:: WORK TO COMPLETE ::
Copy out the data line by line exactly, from its start to the line bearing "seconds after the", inclusive.

:: PROVIDED DATA ::
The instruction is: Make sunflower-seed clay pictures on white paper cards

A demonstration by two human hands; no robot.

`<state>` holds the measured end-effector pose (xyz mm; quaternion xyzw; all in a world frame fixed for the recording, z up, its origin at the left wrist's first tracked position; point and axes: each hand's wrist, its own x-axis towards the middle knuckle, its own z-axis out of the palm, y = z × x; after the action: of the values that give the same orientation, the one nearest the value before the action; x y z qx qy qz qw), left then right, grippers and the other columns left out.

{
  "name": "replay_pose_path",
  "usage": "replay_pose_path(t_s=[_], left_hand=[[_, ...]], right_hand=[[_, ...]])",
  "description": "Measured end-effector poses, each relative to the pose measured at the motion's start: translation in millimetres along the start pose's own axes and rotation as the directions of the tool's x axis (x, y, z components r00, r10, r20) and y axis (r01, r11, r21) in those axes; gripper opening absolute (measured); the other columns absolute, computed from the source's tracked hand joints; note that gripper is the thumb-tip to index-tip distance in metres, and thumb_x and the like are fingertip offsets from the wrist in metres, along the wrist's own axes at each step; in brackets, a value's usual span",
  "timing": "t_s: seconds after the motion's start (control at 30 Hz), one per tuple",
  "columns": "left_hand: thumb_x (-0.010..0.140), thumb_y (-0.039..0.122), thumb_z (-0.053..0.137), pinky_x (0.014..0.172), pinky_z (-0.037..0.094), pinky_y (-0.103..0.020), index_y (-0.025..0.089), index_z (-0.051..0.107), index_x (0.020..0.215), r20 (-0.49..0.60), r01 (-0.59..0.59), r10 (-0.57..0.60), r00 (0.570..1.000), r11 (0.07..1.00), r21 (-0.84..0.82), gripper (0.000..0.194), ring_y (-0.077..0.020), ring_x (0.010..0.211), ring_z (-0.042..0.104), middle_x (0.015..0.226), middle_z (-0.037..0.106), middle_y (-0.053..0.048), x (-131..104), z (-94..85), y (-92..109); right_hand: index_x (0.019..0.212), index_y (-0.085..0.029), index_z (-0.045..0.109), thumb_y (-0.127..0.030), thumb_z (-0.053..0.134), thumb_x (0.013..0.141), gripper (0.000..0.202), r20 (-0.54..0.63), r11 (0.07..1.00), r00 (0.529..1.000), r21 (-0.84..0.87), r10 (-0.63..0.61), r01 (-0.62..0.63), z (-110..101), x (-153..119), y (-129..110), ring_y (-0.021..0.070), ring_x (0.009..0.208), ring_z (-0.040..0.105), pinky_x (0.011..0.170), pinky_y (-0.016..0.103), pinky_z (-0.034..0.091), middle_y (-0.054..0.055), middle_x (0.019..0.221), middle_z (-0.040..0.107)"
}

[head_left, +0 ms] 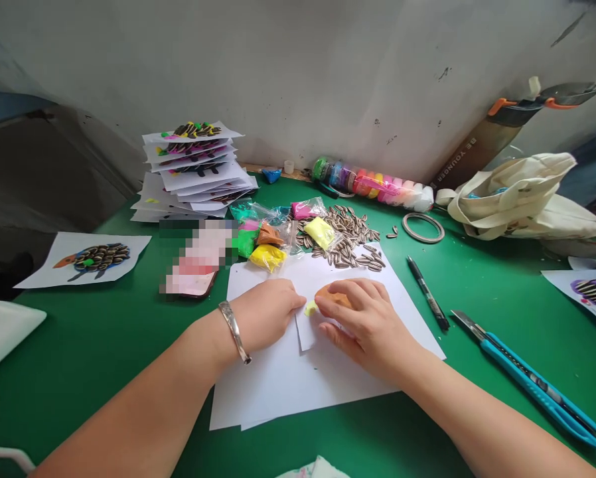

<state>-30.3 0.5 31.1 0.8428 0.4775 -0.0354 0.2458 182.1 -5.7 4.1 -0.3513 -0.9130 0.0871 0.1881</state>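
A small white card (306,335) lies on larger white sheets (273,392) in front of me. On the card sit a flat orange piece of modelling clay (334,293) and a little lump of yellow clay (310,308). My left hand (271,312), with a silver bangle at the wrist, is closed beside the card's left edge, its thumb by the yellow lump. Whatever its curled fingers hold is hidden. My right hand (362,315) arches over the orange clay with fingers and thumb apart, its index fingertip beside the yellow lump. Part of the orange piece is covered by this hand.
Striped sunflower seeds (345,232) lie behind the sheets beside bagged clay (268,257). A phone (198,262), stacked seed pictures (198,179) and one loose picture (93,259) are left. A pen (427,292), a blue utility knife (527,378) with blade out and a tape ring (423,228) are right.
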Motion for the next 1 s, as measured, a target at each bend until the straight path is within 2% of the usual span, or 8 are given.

:: EXERCISE RESPONSE ::
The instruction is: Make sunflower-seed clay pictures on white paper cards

A demonstration by two human hands; no robot.

`<state>` holds the measured end-effector pose (xyz mm; quaternion xyzw; all in a world frame fixed for the recording, z up, its origin at the left wrist's first tracked position; point and axes: each hand's wrist, its own x-axis towards the middle knuckle, its own z-axis out of the palm, y = z × x; after the action: of the values that give the same orientation, the one nearest the value before the action; x y z qx qy qz qw), left then right, grippers and the other columns left out.

{
  "name": "replay_pose_path",
  "usage": "replay_pose_path(t_s=[_], left_hand=[[_, ...]], right_hand=[[_, ...]])",
  "description": "Measured end-effector poses, each relative to the pose measured at the motion's start: translation in millimetres along the start pose's own axes and rotation as the directions of the tool's x axis (x, y, z components r00, r10, r20) and y axis (r01, r11, r21) in those axes; gripper opening absolute (measured); the other columns absolute, computed from the source's tracked hand joints; note that gripper is the thumb-tip to index-tip distance in metres, and thumb_x and the like are fingertip offsets from the wrist in metres, along the wrist's own axes at each step; in brackets, a value's usual span",
  "timing": "t_s: seconds after the motion's start (control at 30 Hz), one per tuple",

The exercise is now finished.